The B.S.* Report 3
(British Standard)
I-75. All the way from Sault Ste Marie, Michigan to Naples, Florida. 1600 miles or more. I-75 acts as a great funnel, collecting bikers from all over the mid-west and sending them south towards Florida. I know that while I'm loading up, there's thousands more doing the same thing at exactly the same time. I'm not really on my way till I get to I-75. After I pass the airport, take that long looping ramp and merge into that sixteen hundred mile long parade, then . . . By God, don't get in my way, 'cause I'm headed for Daytona!!
I've been doing this for sixteen years but every time the start is just as exciting. Only four hundred miles south are fifty thousand other motorcycle fools whose hearts beat as one and whose souls hunger for four things - warmer weather, younger woman, faster motorcycles, and more beer!
What I really like about Daytona (besides the afore mentioned warmer, younger, faster and more) is that everywhere you go, you meet people who speak motorcycle.

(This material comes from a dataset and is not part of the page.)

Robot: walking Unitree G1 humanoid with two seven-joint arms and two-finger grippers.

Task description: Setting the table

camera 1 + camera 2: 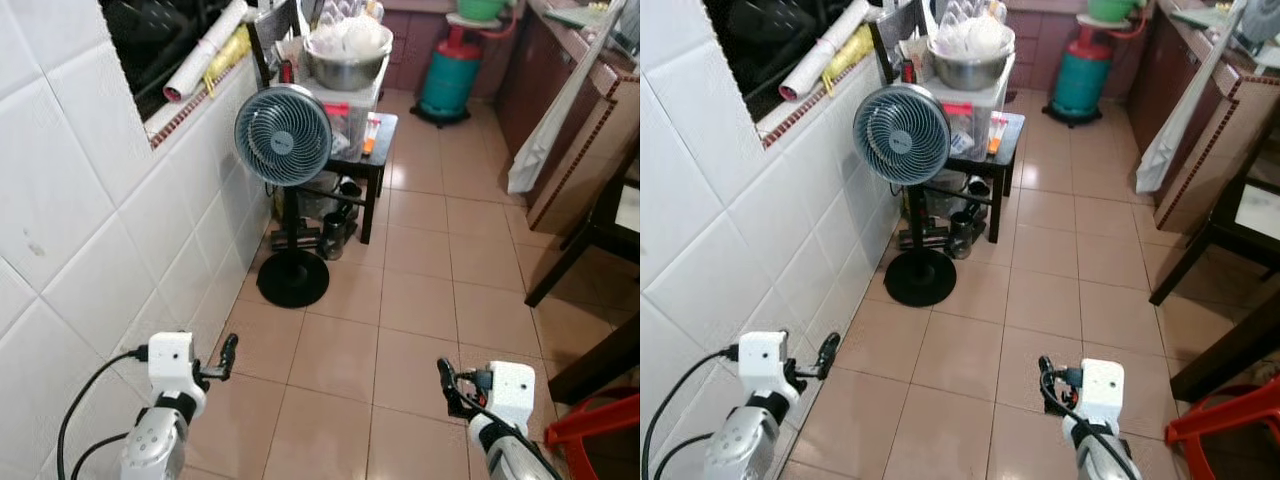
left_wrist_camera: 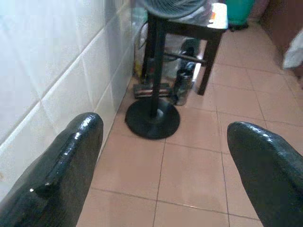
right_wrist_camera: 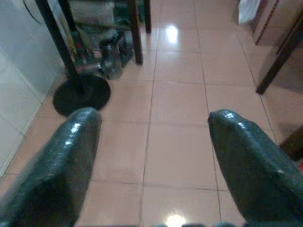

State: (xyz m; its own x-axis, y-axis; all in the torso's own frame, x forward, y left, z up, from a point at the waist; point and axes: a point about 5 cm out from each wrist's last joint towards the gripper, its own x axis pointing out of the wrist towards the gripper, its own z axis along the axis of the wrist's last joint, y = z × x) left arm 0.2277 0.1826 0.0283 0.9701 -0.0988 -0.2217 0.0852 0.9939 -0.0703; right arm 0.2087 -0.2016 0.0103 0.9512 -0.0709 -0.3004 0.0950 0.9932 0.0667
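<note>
While both arms reach forward low over tiled floor (image 1: 420, 300), left gripper (image 1: 228, 352) and right gripper (image 1: 444, 378) gape, holding nothing.

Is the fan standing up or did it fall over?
Standing up. The fan sits atop its straight black pole, round base flat on the floor tiles beside the white wall.

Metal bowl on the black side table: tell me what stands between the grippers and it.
The standing fan stands in front of the metal bowl on the black side table, its base on the floor. Both the left gripper and right gripper are open, empty.
</note>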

They know a Norton from a Triumph, a Harley from a Vincent. If you mention road rash or sissy bar or suicide clutch, you don't have to explain yourself.

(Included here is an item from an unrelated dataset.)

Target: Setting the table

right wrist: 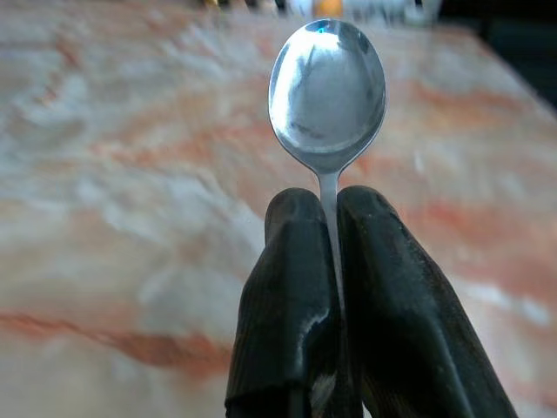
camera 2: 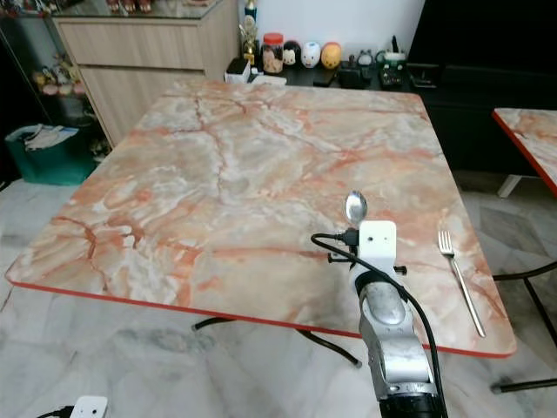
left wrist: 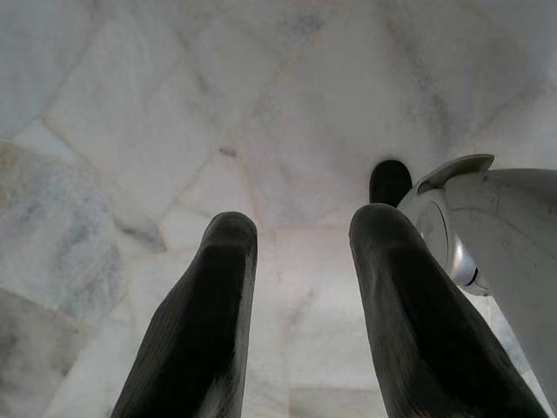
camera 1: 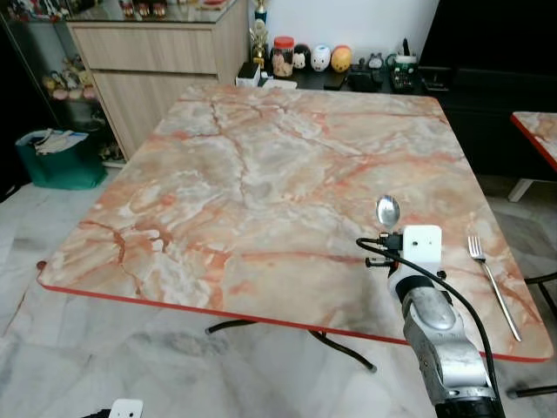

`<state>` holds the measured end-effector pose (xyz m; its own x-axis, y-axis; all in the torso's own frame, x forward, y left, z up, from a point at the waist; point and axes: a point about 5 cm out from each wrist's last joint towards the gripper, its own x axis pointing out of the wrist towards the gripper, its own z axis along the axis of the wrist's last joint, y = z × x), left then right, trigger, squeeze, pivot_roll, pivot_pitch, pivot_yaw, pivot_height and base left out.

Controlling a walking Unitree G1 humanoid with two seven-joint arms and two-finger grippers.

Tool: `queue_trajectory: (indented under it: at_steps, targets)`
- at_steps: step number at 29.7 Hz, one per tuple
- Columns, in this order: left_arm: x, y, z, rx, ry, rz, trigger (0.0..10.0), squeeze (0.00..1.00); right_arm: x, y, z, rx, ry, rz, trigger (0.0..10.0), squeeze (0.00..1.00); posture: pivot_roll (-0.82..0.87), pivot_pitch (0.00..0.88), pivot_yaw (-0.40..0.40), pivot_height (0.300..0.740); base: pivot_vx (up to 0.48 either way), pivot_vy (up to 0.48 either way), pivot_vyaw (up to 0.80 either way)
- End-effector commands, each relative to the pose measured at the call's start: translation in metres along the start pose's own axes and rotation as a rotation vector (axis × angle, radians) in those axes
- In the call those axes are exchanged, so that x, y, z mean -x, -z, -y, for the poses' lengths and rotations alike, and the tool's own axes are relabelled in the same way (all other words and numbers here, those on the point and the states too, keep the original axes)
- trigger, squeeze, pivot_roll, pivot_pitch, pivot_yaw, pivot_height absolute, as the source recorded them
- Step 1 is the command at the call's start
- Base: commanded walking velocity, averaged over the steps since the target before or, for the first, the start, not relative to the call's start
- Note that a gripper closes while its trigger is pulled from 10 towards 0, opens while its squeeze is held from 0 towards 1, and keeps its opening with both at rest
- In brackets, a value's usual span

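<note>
Standing right by it: the right gripper (right wrist: 329, 218) has its two long black fingers pinched tight on the thin neck of a shiny silver metal teaspoon (right wrist: 327, 91), bowl sticking straight out past the fingertips, so the spoon's long axis runs along the fingers and points away from the robot toward the far end of the table. It hangs over the near right part of the pink-and-orange marble-pattern tabletop with the red edge (camera 1: 261, 200), not touching it as far as I can tell. The bit that matters: a silver metal fork (camera 1: 493, 283) already lies flat on the table to the right of the spoon, near the right edge, tines pointing away, handle toward the robot. So I'd guess the spoon goes down parallel to it, a little to its left, and the right arm is clearly the one placed for that. The left gripper (left wrist: 300, 287) just hangs low over pale marble floor tiles (left wrist: 130, 104), fingers apart and empty.
</note>
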<state>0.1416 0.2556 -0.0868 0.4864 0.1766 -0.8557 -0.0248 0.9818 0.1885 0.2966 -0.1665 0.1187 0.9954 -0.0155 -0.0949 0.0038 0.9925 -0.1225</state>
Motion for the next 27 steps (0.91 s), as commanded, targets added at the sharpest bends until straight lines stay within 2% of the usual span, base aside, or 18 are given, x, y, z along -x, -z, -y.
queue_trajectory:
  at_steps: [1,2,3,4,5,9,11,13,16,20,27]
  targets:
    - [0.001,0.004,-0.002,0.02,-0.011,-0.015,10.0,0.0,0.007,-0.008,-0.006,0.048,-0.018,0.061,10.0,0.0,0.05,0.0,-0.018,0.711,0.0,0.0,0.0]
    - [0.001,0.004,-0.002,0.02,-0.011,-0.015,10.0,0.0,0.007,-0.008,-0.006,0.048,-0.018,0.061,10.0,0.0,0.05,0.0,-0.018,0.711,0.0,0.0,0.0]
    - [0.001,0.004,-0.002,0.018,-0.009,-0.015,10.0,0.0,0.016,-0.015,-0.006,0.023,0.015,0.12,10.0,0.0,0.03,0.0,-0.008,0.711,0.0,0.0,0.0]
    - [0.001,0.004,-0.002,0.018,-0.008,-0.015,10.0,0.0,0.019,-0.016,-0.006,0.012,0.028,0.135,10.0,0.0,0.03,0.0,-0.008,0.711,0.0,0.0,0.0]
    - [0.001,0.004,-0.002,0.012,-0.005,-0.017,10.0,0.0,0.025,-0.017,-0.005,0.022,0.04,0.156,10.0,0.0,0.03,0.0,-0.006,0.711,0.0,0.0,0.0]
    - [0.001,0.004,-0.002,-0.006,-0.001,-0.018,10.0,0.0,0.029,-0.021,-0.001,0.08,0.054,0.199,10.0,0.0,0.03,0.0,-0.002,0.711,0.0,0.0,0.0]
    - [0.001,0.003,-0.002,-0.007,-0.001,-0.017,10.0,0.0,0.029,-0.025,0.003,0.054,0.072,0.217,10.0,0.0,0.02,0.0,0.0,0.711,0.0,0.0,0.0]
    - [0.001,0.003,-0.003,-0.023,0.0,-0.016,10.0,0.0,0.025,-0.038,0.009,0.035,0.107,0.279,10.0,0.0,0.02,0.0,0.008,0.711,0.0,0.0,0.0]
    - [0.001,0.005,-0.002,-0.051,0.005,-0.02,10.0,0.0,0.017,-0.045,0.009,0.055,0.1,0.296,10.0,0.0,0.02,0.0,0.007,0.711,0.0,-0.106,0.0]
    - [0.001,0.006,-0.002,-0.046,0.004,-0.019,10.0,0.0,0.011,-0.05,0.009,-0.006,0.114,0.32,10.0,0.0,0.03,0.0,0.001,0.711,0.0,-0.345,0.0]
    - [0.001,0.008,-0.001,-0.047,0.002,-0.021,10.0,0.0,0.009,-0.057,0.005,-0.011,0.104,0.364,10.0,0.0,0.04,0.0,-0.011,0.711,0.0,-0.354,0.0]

I went into HoJo's one morning for breakfast. The place was full and I was seated at a table with a overweight, Italian looking guy. He was about sixty, wearing what looked like golfing clothes. To make conversation, I asked if he was down on business or for Bike Week.
"Bike Week," he said. "I've been down every year since 1957. I used to ride my Sportster from Philly but I've had some heart problems, so now I bring it in the van."

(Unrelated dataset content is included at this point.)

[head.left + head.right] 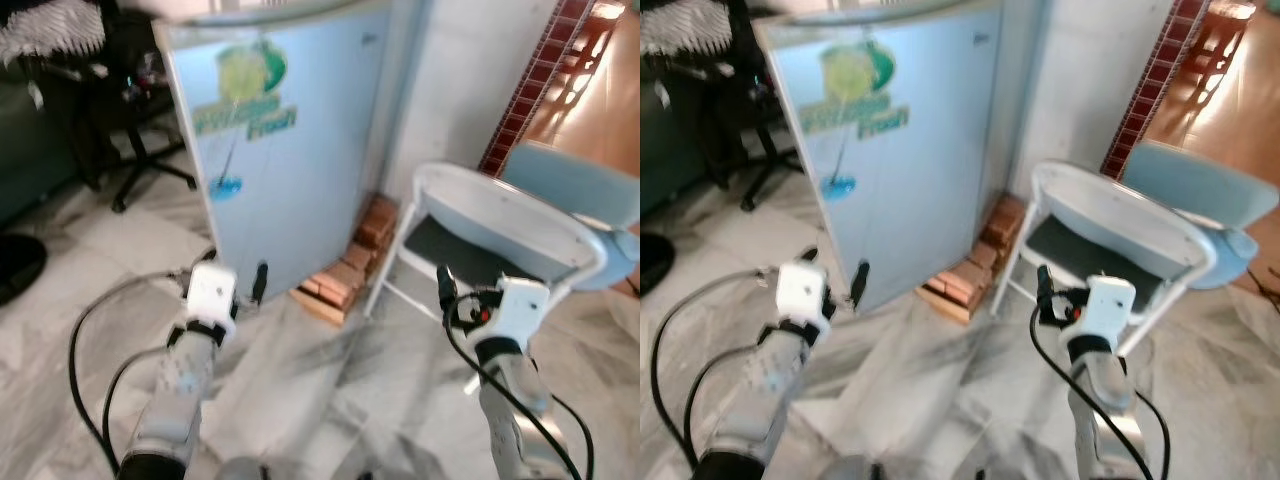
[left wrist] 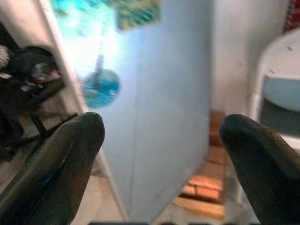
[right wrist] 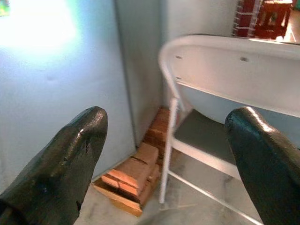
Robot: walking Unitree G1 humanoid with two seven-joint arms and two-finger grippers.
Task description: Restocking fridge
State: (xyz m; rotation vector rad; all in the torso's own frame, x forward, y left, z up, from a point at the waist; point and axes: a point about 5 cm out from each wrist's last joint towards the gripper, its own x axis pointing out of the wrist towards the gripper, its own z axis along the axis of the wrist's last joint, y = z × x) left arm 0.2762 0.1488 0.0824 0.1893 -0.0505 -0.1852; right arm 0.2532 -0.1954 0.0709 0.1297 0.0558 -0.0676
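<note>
The fridge (image 1: 285, 150) stands in front of you with its door shut. It is pale blue and it has a green and yellow sticker (image 1: 245, 90) high on the door, and a small blue round mark (image 1: 226, 185) lower on it. The fridge is ahead of the left gripper (image 2: 161, 154), and from the right gripper (image 3: 166, 159) it is ahead and to the left side.

Your left gripper is raised near the lower part of the fridge door, and I cannot tell if the tip touches the door. Its jaws are wide apart and there is nothing between them; through the gap you look at the door and the blue mark. Your right gripper is also raised, with its jaws wide and nothing in them. Through its gap you look at the corner of the fridge and the chair.

Beside the fridge's foot, between the two grippers and further ahead, a stack of bricks (image 1: 345, 270) lies on a wooden board, against the grey wall (image 1: 470, 70). A white chair (image 1: 500, 235) with a dark seat stands just ahead of the right gripper, next to the bricks. Behind it there is a pale blue chair (image 1: 580, 195).

To the left of the fridge, well away from the left gripper, you see a black office chair (image 1: 135, 130). The floor (image 1: 330, 380) is grey marble. Black cables (image 1: 85, 360) hang from both arms.
</note>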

You can never tell. The scruffy looking guy in the cutoff Levi jacket might be a doctor or lawyer, an airline pilot or the chairman of the board.
On the other hand...
The day I met Knucklehead, he was sitting on the wall in front of the Boot Hill Saloon. All he was wearing was a pair of Levi's with the knees gone and what looked like battery acid holes down both legs. He had jail house tattoos on the knuckles of both hands -"LOVE" on the right and "HATE" on the left. In between, up one arm, across his back, and down the other arm, was solid tattoos. Once colorful, they had faded into a patchwork of gray like a tight dirty tee shirt. He had three or four earrings in each ear and a Harley Davidson emblem tattooed on his shaved head.
When I commented on how much that one must have hurt, he said, "Not as much as this one," and pulled down his lower lip to reveal brown, tobacco stained teeth and "FUCK YOU" tattooed on the inside of his lip.
If you see Knucklehead a month after Daytona, he won't be convening a board meeting or piloting a 727.
If you see him in court, he won't be the one in the three piece suit saying to the judge,"I object, your Honor!" That's the beauty of it - you can be who you want to be or you can be just exactly who you are.
Daytona is eating at the Lighthouse after the Vintage Races and kidding the guy who ran out of gas on the third lap. It's waiting for Glen Bewley while he gets his annual speeding ticket. (Glen's motto: If you don't get at least one ticket, you aren't really having fun.)
It's turn 6 on Friday, Nortona, and everyone's favorite sleaze bar, the Shark Lounge.
Yes, Daytona/ is a celebration of bikes and bikers that you don't want to miss.
Like they used to say in the Rock and Roll ads, "Be there or be Square!"